Elections

Too socialist? Democrats bristle at the notion on night 2 of Miami’s debates

Bernie Sanders acknowledged Thursday night in Miami that taxes will rise for middle class Americans if he’s elected president in 2020. Kamala Harris would eliminate private health insurance. And Joe Biden would roll back the $1 trillion in tax cuts recently passed by Republicans and Donald Trump.

But the Democrats running for president say that doesn’t mean their ideas are too “socialist” to be embraced by voters.

Early in the discussion on the second night of the Democratic Party’s back-to-back presidential primary debates in Miami, half of the party’s top 20 candidates grappled over questions from moderators about socialism and whether ideas intended to benefit the working class would instead turn off blue-collar voters concerned about moving too far to the left.

“We want healthy capitalism,” asserted New York Sen. Kirsten Gillibrand. “We don’t want corrupt communism.”

On a day when one of the party’s presidential contenders apologized for using a rallying cry of Cuba’s Communist Party during a rally in Miami, Sanders said polls show his “Democratic Socialism” brand is more popular than President Donald Trump. He said his pitch to bring “Medicare for All” to the country and to create tuition-free public colleges would create higher taxes for the middle class but would, on the other hand, significantly reduce the cost of healthcare.

“The last poll I saw had us 10 points ahead of Donald Trump because the American people understand that Trump is a phony, Trump is a pathological liar and a racist and that he lied to the American people during his campaign,” Sanders said. “He said he was going to stand up for working families” and then “tried to throw 32 million people off the healthcare they have.”

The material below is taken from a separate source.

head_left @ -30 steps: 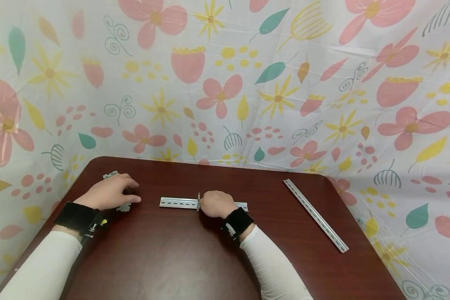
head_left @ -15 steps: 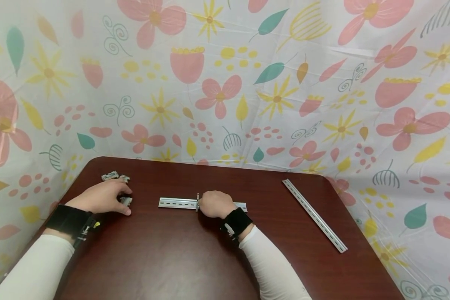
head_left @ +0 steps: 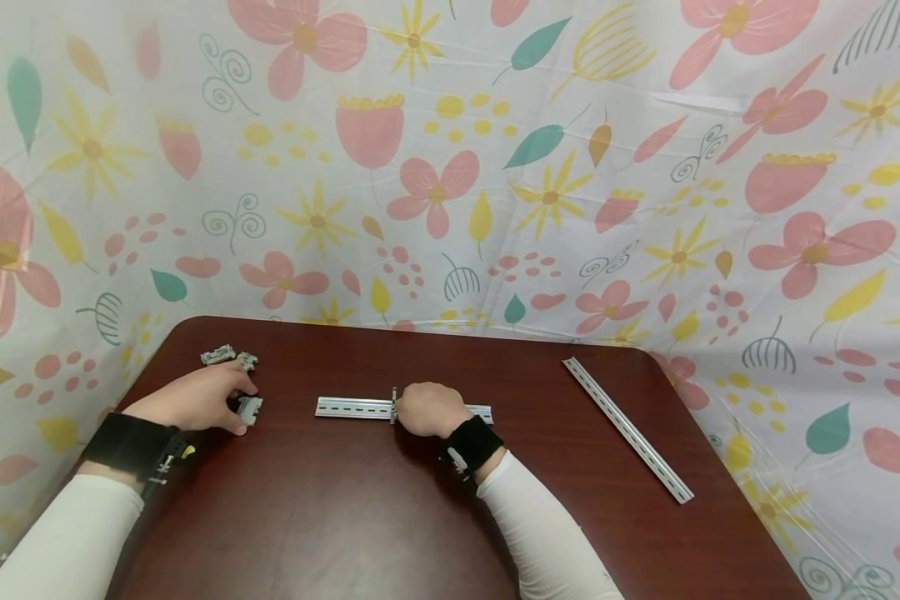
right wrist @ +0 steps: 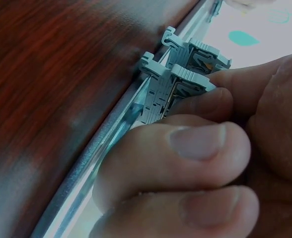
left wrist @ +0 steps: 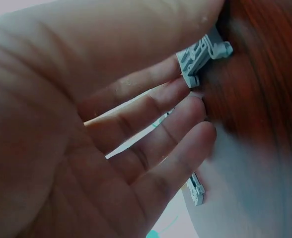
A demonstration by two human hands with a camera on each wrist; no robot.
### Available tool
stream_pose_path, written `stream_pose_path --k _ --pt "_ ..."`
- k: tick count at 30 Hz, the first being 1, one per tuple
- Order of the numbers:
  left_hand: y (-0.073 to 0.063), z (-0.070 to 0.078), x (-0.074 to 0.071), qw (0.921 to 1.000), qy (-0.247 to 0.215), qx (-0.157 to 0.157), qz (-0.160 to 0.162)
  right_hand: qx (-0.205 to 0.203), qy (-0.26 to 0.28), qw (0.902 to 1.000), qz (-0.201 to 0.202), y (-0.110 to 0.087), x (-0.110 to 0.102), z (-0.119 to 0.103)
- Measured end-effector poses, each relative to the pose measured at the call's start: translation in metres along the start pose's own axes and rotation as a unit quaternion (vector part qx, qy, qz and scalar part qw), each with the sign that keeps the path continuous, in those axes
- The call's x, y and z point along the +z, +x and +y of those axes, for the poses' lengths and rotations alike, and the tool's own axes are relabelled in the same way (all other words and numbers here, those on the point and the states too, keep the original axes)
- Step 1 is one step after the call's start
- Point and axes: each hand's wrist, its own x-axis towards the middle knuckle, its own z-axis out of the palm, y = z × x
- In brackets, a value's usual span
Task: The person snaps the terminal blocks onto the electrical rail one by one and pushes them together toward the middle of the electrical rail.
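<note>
A slotted metal DIN rail [head_left: 354,407] lies across the middle of the table. Two grey terminal blocks stand on it side by side; the nearer terminal block [right wrist: 161,89] is pinched by my right hand [head_left: 433,408], whose other fingers curl against the rail. The farther terminal block [right wrist: 200,57] stands just beyond it. At the left, my left hand [head_left: 198,396] has thumb and fingertips around another grey terminal block [head_left: 250,410], which shows between thumb and index finger in the left wrist view. Past its fingers, two loose terminal blocks [head_left: 218,355] lie on the table.
A second, longer DIN rail [head_left: 630,429] lies slantwise at the right of the dark wooden table [head_left: 330,517]. A white curtain [head_left: 450,125] with printed flowers hangs close behind the table's far edge.
My left hand has drawn back left and slightly down, uncovering the loose terminal blocks behind it. The block at its fingertips has turned a little. My right hand stays put on the rail.
</note>
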Motion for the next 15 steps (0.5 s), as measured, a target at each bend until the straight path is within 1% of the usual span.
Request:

Democrats have been assailed by Republicans over the last year or so as veiled socialists, regardless of how left their policies lie. Tech entrepreneur Andrew Yang has offered to give people $1,000 a month.

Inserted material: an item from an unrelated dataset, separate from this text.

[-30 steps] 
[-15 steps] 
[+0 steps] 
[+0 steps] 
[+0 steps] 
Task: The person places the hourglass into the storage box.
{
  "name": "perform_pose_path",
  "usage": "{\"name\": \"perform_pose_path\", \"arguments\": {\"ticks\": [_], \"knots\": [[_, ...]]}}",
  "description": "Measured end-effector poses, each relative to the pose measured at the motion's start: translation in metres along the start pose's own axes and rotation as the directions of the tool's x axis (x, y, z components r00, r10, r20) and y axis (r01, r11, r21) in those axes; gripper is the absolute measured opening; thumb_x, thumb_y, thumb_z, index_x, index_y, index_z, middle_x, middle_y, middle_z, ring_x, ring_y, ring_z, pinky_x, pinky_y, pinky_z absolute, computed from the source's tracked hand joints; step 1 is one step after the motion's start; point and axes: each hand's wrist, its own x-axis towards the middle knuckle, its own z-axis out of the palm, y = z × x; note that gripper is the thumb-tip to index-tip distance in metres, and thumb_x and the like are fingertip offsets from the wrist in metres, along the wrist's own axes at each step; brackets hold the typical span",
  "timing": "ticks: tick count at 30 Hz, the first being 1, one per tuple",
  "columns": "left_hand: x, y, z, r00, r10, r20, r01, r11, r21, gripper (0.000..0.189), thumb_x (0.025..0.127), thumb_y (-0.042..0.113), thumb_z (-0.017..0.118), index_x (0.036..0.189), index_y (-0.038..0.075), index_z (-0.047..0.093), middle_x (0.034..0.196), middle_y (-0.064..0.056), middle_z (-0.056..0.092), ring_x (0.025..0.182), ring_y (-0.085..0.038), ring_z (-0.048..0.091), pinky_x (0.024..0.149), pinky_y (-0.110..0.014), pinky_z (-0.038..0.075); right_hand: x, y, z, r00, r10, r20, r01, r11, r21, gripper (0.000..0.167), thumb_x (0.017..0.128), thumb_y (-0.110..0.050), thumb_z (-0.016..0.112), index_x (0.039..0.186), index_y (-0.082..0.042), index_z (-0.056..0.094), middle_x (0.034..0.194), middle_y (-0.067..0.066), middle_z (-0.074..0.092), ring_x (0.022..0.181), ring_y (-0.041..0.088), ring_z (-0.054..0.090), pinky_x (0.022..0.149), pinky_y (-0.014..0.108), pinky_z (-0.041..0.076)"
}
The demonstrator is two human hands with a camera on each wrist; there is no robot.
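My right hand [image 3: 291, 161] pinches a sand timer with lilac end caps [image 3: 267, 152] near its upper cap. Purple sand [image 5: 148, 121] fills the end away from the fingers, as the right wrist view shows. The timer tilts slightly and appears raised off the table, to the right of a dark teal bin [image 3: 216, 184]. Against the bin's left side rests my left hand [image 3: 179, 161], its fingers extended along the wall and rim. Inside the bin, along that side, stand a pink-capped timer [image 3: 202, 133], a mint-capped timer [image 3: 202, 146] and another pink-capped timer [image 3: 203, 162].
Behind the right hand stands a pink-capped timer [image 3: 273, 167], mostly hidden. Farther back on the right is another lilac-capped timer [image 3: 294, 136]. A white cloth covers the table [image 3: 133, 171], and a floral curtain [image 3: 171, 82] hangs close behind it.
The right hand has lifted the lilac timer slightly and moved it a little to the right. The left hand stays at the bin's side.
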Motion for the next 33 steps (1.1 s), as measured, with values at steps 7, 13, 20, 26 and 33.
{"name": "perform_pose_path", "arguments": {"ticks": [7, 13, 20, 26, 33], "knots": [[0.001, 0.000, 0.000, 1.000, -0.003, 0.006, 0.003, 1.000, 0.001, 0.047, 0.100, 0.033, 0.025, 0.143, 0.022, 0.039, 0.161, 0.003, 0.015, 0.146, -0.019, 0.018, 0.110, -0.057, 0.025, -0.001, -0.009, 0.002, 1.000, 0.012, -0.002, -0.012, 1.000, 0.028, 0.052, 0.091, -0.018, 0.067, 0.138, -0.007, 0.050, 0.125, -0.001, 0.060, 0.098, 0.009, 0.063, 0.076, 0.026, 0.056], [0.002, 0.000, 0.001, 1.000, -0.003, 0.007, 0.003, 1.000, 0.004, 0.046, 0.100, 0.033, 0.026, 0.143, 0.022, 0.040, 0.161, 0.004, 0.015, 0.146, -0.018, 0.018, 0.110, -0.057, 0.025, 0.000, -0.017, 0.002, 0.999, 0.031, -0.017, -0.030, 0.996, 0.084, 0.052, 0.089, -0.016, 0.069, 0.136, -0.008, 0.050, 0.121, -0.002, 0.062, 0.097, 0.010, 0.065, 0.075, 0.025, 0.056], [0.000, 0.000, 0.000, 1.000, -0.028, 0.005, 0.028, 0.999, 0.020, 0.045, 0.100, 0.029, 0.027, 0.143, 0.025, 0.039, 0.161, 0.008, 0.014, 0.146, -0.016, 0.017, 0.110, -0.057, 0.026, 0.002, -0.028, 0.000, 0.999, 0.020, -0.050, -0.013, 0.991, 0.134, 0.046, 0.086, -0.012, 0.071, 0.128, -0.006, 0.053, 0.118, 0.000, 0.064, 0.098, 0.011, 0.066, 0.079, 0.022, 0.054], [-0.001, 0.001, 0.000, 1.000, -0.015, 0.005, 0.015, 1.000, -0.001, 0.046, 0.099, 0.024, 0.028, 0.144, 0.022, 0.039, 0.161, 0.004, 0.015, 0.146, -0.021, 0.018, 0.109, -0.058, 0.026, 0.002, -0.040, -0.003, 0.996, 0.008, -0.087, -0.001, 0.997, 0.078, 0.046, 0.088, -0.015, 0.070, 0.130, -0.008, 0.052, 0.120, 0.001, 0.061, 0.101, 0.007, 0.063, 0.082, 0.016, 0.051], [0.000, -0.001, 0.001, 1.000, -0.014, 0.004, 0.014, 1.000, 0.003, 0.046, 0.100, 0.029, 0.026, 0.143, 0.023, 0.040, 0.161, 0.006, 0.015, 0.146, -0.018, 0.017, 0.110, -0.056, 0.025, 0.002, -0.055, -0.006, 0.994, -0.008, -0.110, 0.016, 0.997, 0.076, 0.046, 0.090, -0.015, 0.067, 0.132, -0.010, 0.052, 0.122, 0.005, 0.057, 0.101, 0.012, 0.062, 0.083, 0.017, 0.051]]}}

But the argument has divided people in the party, with former Colorado Gov. John Hickenlooper recently being booed after arguing that Democrats would lose next year if they embrace ideas that are too drastic.

“If we don’t clearly define we’re not socialist, the R’s are going to come at us every way they can,” Hickenlooper said.

But other Democrats on the stage pushed back on the suggestion that their ideas are too radical. Harris bristled when asked how Democrats will pay for proposals to change education, healthcare and carbon emissions.

“Where was that question when the Republicans and Donald Trump passed a tax bill that benefited the top 1% and the biggest corporations ... contributing $1 trillion to the debt of America that middle class Americans will pay for?” she asked. “For too long the rules have been written in favor of the people who have the most.”